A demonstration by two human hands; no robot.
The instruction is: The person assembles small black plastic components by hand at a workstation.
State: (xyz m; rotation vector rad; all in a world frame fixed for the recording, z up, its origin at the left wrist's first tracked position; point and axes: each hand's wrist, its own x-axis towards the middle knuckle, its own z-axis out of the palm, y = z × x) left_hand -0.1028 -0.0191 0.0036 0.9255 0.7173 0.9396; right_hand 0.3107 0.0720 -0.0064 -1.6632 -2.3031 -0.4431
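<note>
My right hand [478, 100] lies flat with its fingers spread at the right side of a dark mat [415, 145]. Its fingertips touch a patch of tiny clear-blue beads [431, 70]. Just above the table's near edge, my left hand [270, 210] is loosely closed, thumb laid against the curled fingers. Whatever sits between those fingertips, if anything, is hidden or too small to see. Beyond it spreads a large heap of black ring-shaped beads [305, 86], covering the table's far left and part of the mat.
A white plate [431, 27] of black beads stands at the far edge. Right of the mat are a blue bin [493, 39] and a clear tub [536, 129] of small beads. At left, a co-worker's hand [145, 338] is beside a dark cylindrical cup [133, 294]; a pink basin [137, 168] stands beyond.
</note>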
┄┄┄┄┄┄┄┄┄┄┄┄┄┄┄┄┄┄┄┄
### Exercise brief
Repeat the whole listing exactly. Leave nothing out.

### Exercise solution
A demonstration by two human hands; no robot.
The instruction is: The person assembles small black plastic components by hand at a workstation.
State: (xyz m; rotation vector rad; all in a world frame fixed for the recording, z up, its origin at the left wrist's first tracked position; point and axes: each hand's wrist, its own x-axis towards the middle knuckle, its own z-axis out of the palm, y = z × x) left_hand -0.1028 -0.0191 0.0036 0.9255 0.7173 0.9396; right_hand 0.3107 0.0720 -0.0064 -1.6632 -2.3031 -0.4431
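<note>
My right hand [478, 100] lies flat with its fingers spread at the right side of a dark mat [415, 145]. Its fingertips touch a patch of tiny clear-blue beads [431, 70]. Just above the table's near edge, my left hand [270, 210] is loosely closed, thumb laid against the curled fingers. Whatever sits between those fingertips, if anything, is hidden or too small to see. Beyond it spreads a large heap of black ring-shaped beads [305, 86], covering the table's far left and part of the mat.
A white plate [431, 27] of black beads stands at the far edge. Right of the mat are a blue bin [493, 39] and a clear tub [536, 129] of small beads. At left, a co-worker's hand [145, 338] is beside a dark cylindrical cup [133, 294]; a pink basin [137, 168] stands beyond.
</note>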

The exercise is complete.